## Prompt
Restate the listing below word for word, omitting any images.

## Source data

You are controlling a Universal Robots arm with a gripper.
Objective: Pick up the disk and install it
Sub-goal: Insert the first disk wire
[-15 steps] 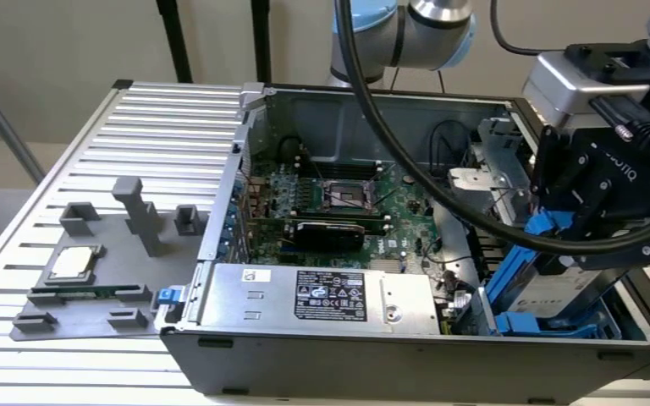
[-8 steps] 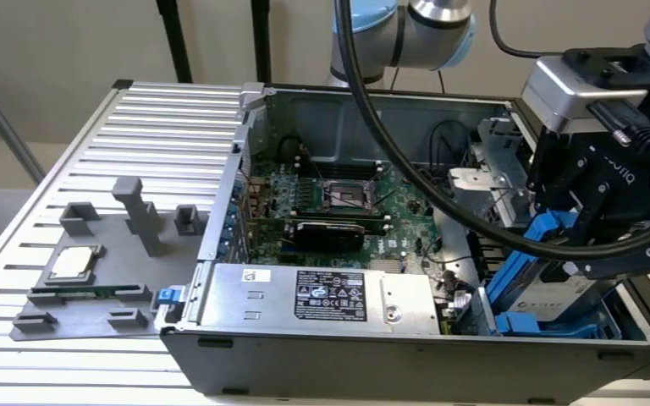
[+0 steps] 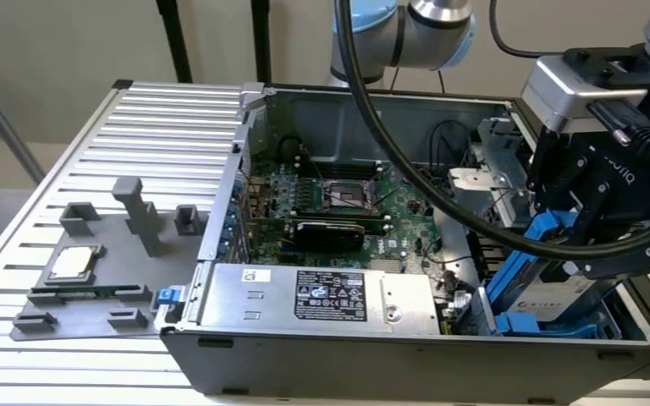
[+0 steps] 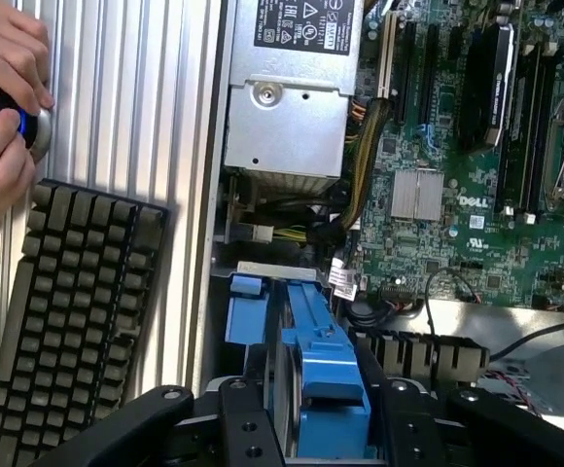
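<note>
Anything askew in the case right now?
Yes: the disk, clamped in the gripper, leans steeply in the case at the exterior view's right, with one end raised instead of lying flat. Nothing looks spilled or broken.

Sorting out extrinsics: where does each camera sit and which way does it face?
Exterior view: off the arm, high, looking down into the open computer case; shows the arm and the robot hand at the exterior view's right.
Wrist view: on the wrist, looking down along the robot hand into the case; its fingers flank the disk.
Shared: the disk, the grey power supply, the motherboard.
</note>
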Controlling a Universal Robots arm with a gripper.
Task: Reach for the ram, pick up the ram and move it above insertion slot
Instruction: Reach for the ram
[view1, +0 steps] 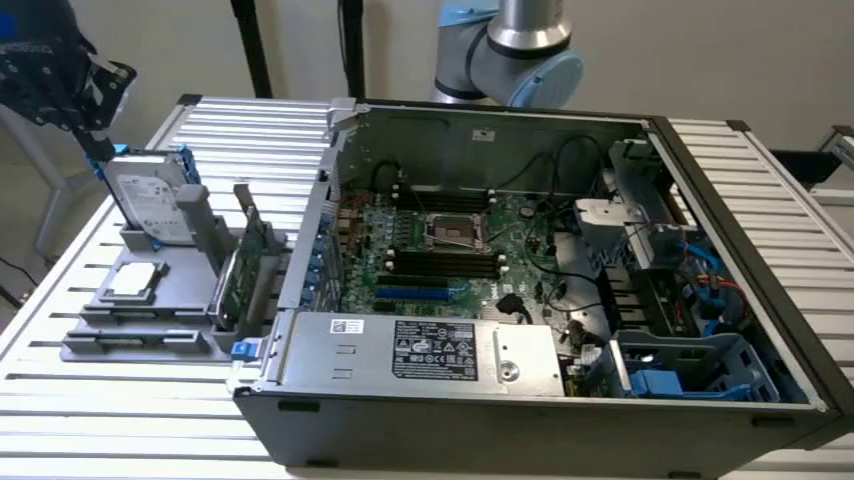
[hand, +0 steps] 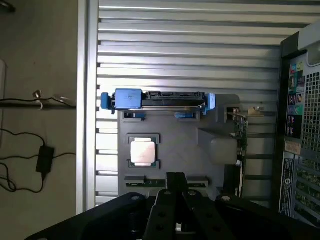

## Result
You are controlling a Universal Robots arm with a gripper.
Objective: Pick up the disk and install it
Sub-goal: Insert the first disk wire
[-15 steps] 
[-8 steps] 
[+0 steps] 
[+0 steps] 
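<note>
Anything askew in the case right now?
Yes: the disk, clamped in the gripper, leans steeply in the case at the exterior view's right, with one end raised instead of lying flat. Nothing looks spilled or broken.

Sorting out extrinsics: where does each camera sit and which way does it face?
Exterior view: off the arm, high, looking down into the open computer case; shows the arm and the robot hand at the exterior view's right.
Wrist view: on the wrist, looking down along the robot hand into the case; its fingers flank the disk.
Shared: the disk, the grey power supply, the motherboard.
</note>
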Controlling a Universal Robots arm with a gripper.
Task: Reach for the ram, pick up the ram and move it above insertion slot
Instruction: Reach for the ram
[view1, +0 steps] 
[hand, +0 steps] 

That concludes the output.